Testing at each level is important to make sure that each piece is working properly, they are working properly together, and the user is able to use the finished product easily. Starting testing early on keeps costs low: discovering issues as early as possible saves an incredible amount of time and effort later on down the line.
Automate Your Tests
Whenever possible, automate your tests! Paying to develop automated tests may seem salty up front, but in the end it will save you countless hours of labor that manual testers would charge to do. Obviously you can’t automate the user experience, but every other level of testing should be automated as much as possible.
We’re not the only ones who feel this way:
“A manual test is an expense. A test which is consolidated in a replayable script is an investment.” —Softfluent
“Repetitive tasks like manual testing numb the mind and invite mistakes. Testers slowly become less focused on their task, and more likely to let defects slip through. But a computer isn’t affected by this phenomenon. So automation ensures that each test is rigorously executed every time.” —Atlassian
Start with something as simple as a bug tracker, and then work up to bigger systems as you are able. Software testing is an essential part of building a good product.

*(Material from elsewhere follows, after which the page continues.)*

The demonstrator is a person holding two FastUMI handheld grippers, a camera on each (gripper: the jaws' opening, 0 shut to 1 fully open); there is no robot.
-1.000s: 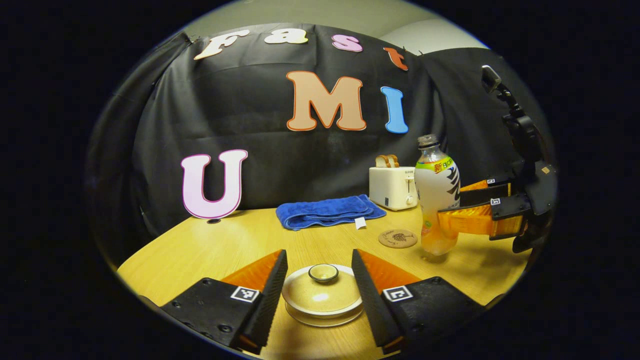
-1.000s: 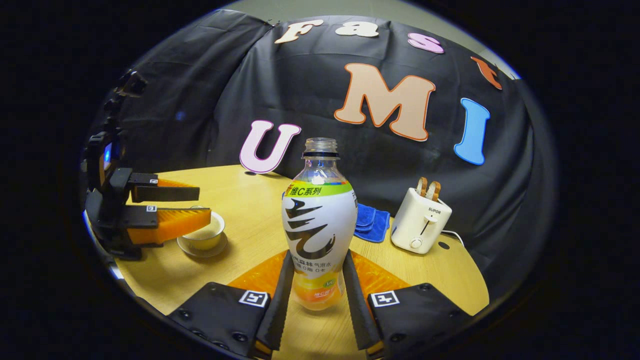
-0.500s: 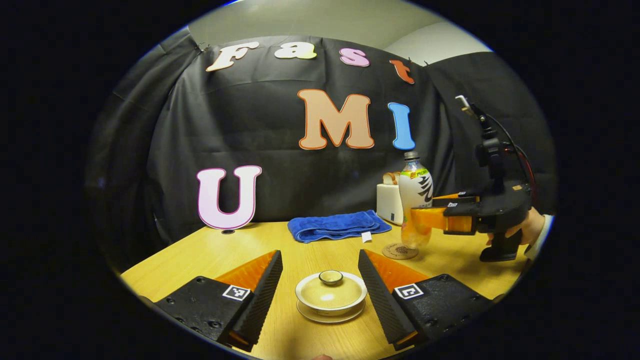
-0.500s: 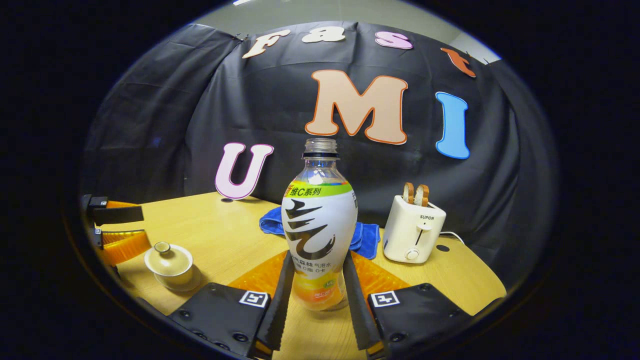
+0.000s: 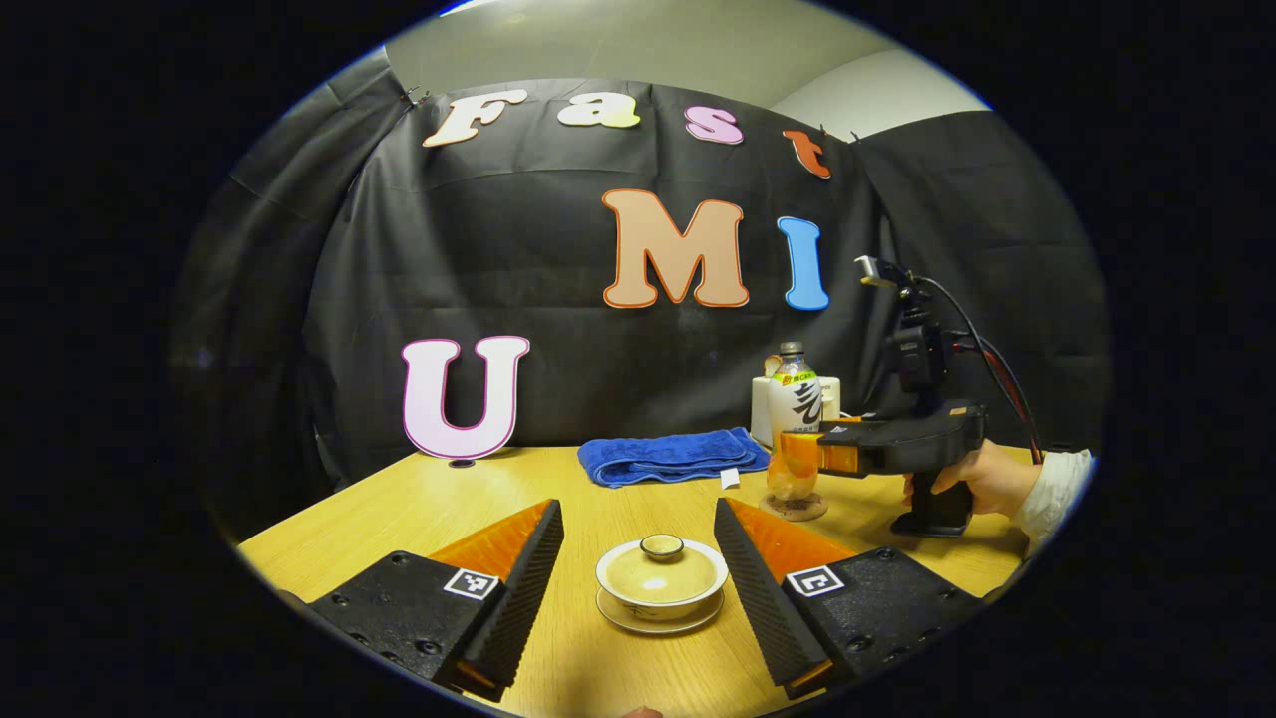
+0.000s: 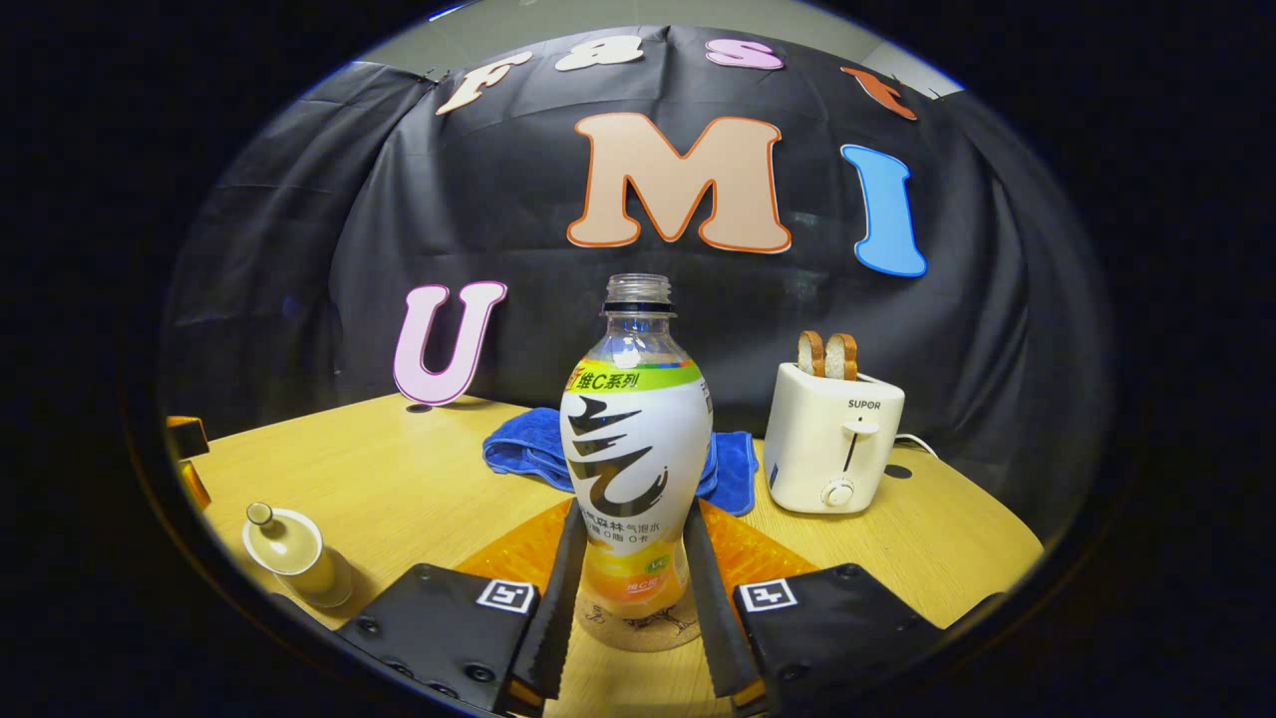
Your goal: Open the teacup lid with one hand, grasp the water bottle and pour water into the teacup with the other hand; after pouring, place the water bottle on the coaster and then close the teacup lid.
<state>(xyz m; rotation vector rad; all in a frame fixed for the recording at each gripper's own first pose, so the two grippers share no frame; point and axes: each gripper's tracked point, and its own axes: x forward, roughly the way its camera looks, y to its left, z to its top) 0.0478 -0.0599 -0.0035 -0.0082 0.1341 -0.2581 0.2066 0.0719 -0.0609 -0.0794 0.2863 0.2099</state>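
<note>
A lidded beige teacup (image 5: 661,578) sits on its saucer in the left gripper view, and low at the left (image 6: 289,553) in the right gripper view. My left gripper (image 5: 638,506) is open, its fingers on either side of the cup and clear of it. The uncapped water bottle (image 6: 636,439), with orange liquid at its bottom, stands upright over the round coaster (image 6: 638,630). My right gripper (image 6: 634,511) is shut on its lower body. From the left gripper view, the bottle (image 5: 795,399), coaster (image 5: 795,509) and right gripper (image 5: 802,454) are at the right, with a hand (image 5: 982,479) holding the gripper.
A folded blue towel (image 5: 673,454) lies at the back of the wooden table (image 5: 419,504). A white toaster (image 6: 835,449) with two bread slices stands right of the bottle. The table's rounded front edge runs close behind both grippers.
My left gripper has drawn back from the lidded teacup, staying open. The right gripper has carried the bottle away from the cup and set it over the coaster.
</note>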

Listen to Customer Feedback
With your automated testing in place, you are well on your way to developing software that will be as high-quality as possible. Not only that, you’ll be developing it as efficiently as possible. But then what? Once users begin to use your product (be it at the beta or wide-release stage) you will no doubt start to hear back with their opinions and experiences. How do you decide what to listen to and what to ignore?
Some would say there are two schools of thought on this: the Steve Jobs “We tell customers what they want” school and the Lean Startup “get this out to the customer, see what they say and then change the product” school. Really the two aren’t as far off as you might think. Steve Jobs didn’t ignore customers, he just understood that customers don’t know what they want until you show it to them. But he did create products that solved problems for customers, gave them the products and then observed what they did and said so that the next version or next product could be even better.
That is not actually far off from the Lean Startup principles, which suggest that a company must ask “Should this product be built?” instead of “Can this product be built?” Instead of spending a long time developing a product and “perfecting” it by their own standards, a company should spend enough time to develop a product and then get it out to potential customers to see what they think. From there, the product can evolve into something better that attracts more and more customers. Why spend so much time and money developing something under the assumption that customers will want it? Find out if they want it as early as possible.
User feedback is critical to successfully developing software. That said, you certainly cannot (and should not) take every piece of user feedback into account. Sometimes (often) different users will have opposite opinions. Pay attention to how many users bring up an issue or ask for a new feature. If you’re hearing a lot of the same feedback, it’s time to start really paying attention.
Even then, you shouldn’t automatically move forward with everything users want. Ultimately you must listen to what your customers are telling you and decide which feedback best synthesizes with your vision of the product and what you want to accomplish. If you’ve set up testing and ways to hear from customers early on in the development process (and then again near the end, and again after shipping,) you’ll be getting the most out of your testing.